Monday, 2 December 2013

Cystitis - The Causes

Cystitis is defined as a condition of urinary bladder inflammation
Cystitis is caused by
1. Bacterial infection
Streptococcus agalactiae or group B streptococcus is a Gram-positive pathogen that is typically associated with neonatal disease and infection in pregnant women. Group B streptococcus also causes invasive infections in non-pregnant adults including urinary tract infections(5).

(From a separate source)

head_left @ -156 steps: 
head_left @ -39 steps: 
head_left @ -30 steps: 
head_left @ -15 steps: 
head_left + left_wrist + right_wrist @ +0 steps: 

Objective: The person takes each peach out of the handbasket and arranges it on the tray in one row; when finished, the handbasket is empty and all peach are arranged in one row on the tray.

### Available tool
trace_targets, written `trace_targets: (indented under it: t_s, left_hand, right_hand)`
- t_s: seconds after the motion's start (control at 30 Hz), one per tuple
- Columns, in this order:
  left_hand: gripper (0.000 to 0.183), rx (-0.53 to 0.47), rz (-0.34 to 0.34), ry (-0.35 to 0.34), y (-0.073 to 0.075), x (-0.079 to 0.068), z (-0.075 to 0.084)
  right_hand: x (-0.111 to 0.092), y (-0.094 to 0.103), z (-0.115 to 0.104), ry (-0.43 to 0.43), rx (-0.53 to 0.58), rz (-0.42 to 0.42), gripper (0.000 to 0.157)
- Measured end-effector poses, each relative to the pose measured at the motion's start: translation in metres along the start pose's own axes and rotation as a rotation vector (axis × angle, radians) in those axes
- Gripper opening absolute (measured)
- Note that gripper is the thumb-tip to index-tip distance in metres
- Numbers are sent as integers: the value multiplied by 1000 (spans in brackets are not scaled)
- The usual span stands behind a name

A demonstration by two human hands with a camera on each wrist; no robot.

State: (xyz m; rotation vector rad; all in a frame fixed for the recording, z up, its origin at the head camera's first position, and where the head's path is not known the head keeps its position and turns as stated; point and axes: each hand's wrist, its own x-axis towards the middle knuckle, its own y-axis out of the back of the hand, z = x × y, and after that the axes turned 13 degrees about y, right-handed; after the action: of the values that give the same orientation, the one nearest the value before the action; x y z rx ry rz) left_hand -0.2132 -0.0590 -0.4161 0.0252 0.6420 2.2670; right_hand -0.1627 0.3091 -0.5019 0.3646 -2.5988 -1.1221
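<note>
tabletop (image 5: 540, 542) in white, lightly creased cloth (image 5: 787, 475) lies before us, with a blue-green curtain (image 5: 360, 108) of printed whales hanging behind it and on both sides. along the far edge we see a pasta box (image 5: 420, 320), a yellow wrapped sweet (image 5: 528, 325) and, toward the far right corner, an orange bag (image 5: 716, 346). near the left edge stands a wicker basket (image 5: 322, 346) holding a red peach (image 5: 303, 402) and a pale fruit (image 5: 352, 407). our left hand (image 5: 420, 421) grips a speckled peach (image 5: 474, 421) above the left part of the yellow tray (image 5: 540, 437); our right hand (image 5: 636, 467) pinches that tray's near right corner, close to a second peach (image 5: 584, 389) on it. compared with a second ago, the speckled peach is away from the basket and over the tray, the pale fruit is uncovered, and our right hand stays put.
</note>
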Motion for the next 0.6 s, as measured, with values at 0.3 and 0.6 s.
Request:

Other researchers found that in 85.7% of cases following non-clostridial anaerobic (NCA) bacteria were identified in biopsy samples: Propionibacterium sp. (41.8%), Peptococcus sp. (35.7%), Eubacterium sp. (28.6%), Peptostreptococcus sp. (14.3%), and Bacteroides sp. (14.3%). Aerobic-anaerobic associations were observed in 7.1% of samples(6).

2. Nonbacterial infection
a. Viral cystitis
BK-virus is a very common polyomavirus in the global population, similar to the JC-virus responsible for Progressive Multifocal Leukoencephalopathy. BK-virus infections are an important diagnostic and therapeutic challenge in immuno-compromised patients, including: bone marrow transplant pediatric recipients in whom it may cause hemorrhagic cystitis(7).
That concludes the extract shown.